Nasal congestion, commonly known as a stuffy nose, congested nose, or stopped-up nose, is a common health problem that affects millions of people. It occurs when there is a blockage of the nasal passage, usually when the membrane lining inside of the nose becomes swollen from inflamed blood vessels. While nasal congestion may just be a minor annoyance in older children and adults, in many infants, nasal congestion can pose serious health risks. Nasal congestion has many causes and ranges in severity.

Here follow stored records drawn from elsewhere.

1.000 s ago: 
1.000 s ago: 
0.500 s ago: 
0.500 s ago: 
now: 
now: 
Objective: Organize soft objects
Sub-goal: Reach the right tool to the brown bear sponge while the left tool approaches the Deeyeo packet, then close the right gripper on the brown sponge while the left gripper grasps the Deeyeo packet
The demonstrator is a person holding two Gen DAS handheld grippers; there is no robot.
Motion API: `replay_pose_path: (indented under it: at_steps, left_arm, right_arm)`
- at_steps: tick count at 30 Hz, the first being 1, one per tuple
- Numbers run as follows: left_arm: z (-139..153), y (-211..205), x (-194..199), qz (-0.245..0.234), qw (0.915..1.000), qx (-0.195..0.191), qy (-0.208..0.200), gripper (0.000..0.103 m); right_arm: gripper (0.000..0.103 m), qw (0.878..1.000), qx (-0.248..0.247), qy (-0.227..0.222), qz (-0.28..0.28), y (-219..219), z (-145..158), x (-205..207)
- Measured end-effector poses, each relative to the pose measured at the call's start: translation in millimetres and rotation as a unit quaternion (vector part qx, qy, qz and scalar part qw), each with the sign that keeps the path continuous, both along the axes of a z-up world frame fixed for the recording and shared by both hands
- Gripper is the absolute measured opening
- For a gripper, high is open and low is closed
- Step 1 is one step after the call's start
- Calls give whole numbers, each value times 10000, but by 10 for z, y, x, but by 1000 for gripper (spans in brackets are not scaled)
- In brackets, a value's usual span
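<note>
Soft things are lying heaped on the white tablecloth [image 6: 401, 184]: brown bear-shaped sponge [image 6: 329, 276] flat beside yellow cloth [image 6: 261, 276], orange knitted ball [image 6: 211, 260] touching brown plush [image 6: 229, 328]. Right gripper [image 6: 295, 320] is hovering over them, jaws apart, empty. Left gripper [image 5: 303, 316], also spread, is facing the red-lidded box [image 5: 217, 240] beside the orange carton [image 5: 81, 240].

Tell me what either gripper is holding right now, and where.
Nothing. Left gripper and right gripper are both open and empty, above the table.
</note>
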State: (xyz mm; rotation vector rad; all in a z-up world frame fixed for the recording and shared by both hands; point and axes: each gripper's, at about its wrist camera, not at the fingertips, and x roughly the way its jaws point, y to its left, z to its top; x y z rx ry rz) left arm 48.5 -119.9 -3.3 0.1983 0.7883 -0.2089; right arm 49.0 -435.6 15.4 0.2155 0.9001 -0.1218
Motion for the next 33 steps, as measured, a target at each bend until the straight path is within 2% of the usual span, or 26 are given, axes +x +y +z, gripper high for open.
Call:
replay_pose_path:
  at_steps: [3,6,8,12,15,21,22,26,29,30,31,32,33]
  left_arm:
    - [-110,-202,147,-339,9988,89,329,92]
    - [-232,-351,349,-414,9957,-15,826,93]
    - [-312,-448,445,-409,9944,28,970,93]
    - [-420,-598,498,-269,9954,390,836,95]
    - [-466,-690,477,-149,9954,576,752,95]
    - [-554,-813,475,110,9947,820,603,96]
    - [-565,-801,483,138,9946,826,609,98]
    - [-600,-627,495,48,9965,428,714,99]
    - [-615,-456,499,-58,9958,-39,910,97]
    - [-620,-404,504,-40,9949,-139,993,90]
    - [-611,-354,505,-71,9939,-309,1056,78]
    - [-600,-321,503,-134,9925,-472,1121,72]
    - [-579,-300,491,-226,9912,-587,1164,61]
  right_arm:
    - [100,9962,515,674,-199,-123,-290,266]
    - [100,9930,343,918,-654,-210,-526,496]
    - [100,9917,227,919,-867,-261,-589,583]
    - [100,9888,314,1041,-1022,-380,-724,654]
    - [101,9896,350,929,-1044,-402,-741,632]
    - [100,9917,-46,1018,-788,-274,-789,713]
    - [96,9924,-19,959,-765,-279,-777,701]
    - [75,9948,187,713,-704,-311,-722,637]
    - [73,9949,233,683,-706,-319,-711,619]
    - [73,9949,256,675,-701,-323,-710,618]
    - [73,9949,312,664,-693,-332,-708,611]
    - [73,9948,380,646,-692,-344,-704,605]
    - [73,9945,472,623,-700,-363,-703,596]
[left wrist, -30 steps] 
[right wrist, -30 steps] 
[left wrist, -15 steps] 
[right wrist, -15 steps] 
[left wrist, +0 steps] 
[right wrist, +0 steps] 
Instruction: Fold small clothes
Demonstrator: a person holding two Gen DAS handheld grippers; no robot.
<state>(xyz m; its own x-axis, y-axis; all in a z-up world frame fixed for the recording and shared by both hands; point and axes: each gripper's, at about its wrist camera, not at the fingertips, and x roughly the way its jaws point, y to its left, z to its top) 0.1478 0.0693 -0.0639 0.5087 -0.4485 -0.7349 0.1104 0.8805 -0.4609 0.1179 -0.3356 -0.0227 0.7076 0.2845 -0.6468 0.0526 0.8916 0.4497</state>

Nasal congestion is commonly caused by allergic rhinitis, or hay fever. This occurs when pollen, dust, mold spores, or other allergens are inhaled and irritate the nasal passage. Other causes of nasal congestion include the common cold or flu, a deviated septum, sinusitis or sinus infections, reaction to certain medications. Additionally, nasal congestion occurs in many women during pregnancy. In many individuals, nasal congestion is caused by food allergies. Those who are lactose intolerant often find themselves suffering from a stuffy nose. Your doctor can conduct allergy tests to identify your specific type of food allergy and recommend a new diet. Reducing the amount of dairy in your diet in addition to carbohydrates and sugar can improve the quality of your diet and reduce nasal congestion.
Stuffy Nose Remedies


A stuffy nose, or nasal congestion, is just, a feeling as though your nose is stuffed with something. Symptoms may include difficulty breathing through your nose, a runny nose, and sneezing. Those who suffer from severe nasal congestion can have trouble in sleeping, speaking, and hearing and even experience bothersome snoring.

When to See a Doctor

It is usually not necessary to see a doctor when you experience nasal congestion. You need to seek medical attention if you experience other symptoms such as blurred vision, swelling of the eyes or forehead, a cough that produces yellow or green mucus, a bloody nose, or if your congestion lasts longer than 2 weeks.

Home Remedies

There are many home remedies used to relieve nasal congestion. Simple remedies include using an allergy filter in your air conditioner, using a vaporizer with additives such as vinegar, and dusting regularly. Dusting and allergy filters help to reduce nasal congestion caused by allergies and hay fever while vaporizers work to open the sinuses up using steam.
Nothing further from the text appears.